**Exercise objective**
When you retype the entries, keep each one exact and leave out the pictures.

[Records excerpted from a collection]
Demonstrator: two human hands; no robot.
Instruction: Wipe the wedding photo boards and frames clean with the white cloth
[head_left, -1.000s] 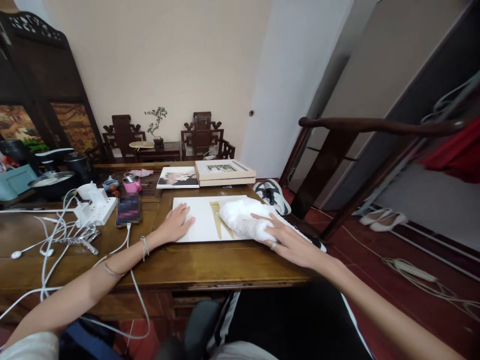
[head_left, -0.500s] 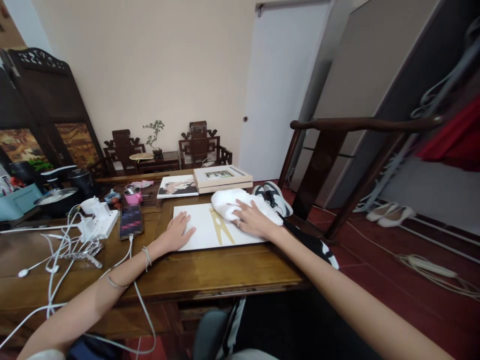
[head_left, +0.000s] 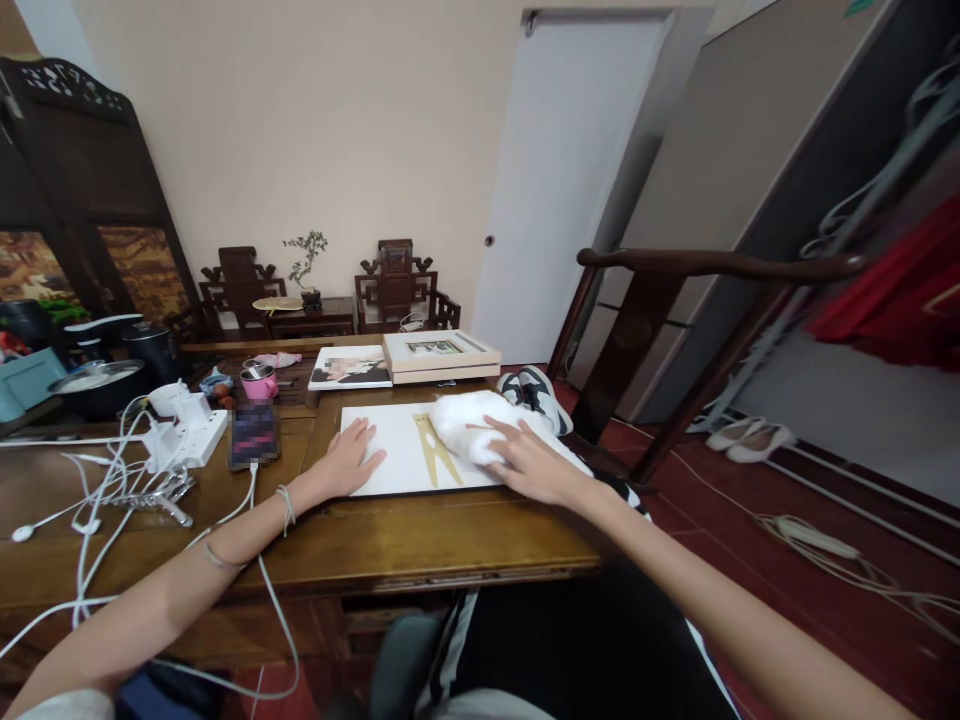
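Note:
A white board (head_left: 386,440) with a tan, clothespin-like shape (head_left: 435,452) on it lies flat near the table's front edge. Resting on the board's left end, my left hand (head_left: 351,458) has its fingers spread and holds nothing. On the right part of the board is a fluffy white cloth (head_left: 459,418). My right hand (head_left: 529,462) lies on this cloth with its fingers apart, pressing on it; part of the cloth is hidden under the hand.
Behind the board are a picture (head_left: 351,368) and stacked frames (head_left: 442,358). To the left stand a phone (head_left: 253,435), a power strip (head_left: 202,432) with tangled cables, a pink cup (head_left: 259,382) and a pot (head_left: 97,388). A wooden chair (head_left: 637,335) is at the right.
My right hand has moved slightly right and toward the front edge on the cloth, which has shifted and changed shape. My left hand stays on the board. The whole view has moved a little.

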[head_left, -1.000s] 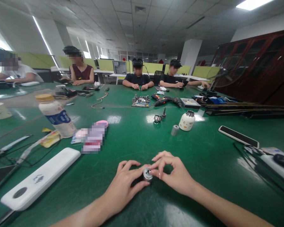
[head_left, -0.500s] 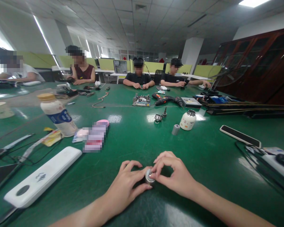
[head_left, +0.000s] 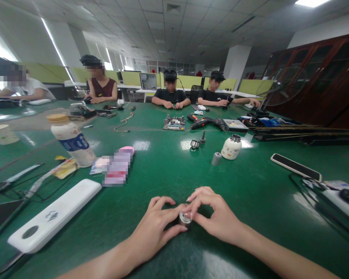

**Task output**
Demonstrator: two human hands; no robot.
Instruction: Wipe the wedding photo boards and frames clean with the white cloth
[head_left, -1.000s] 
[head_left, -0.500s] 
[head_left, +0.000s] 
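Note:
A white board (head_left: 386,440) with a tan, clothespin-like shape (head_left: 435,452) on it lies flat near the table's front edge. Resting on the board's left end, my left hand (head_left: 351,458) has its fingers spread and holds nothing. On the right part of the board is a fluffy white cloth (head_left: 459,418). My right hand (head_left: 529,462) lies on this cloth with its fingers apart, pressing on it; part of the cloth is hidden under the hand.
Behind the board are a picture (head_left: 351,368) and stacked frames (head_left: 442,358). To the left stand a phone (head_left: 253,435), a power strip (head_left: 202,432) with tangled cables, a pink cup (head_left: 259,382) and a pot (head_left: 97,388). A wooden chair (head_left: 637,335) is at the right.
My right hand has moved slightly right and toward the front edge on the cloth, which has shifted and changed shape. My left hand stays on the board. The whole view has moved a little.
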
[head_left, -1.000s] 
[head_left, -0.500s] 
[head_left, +0.000s] 

The response is now done.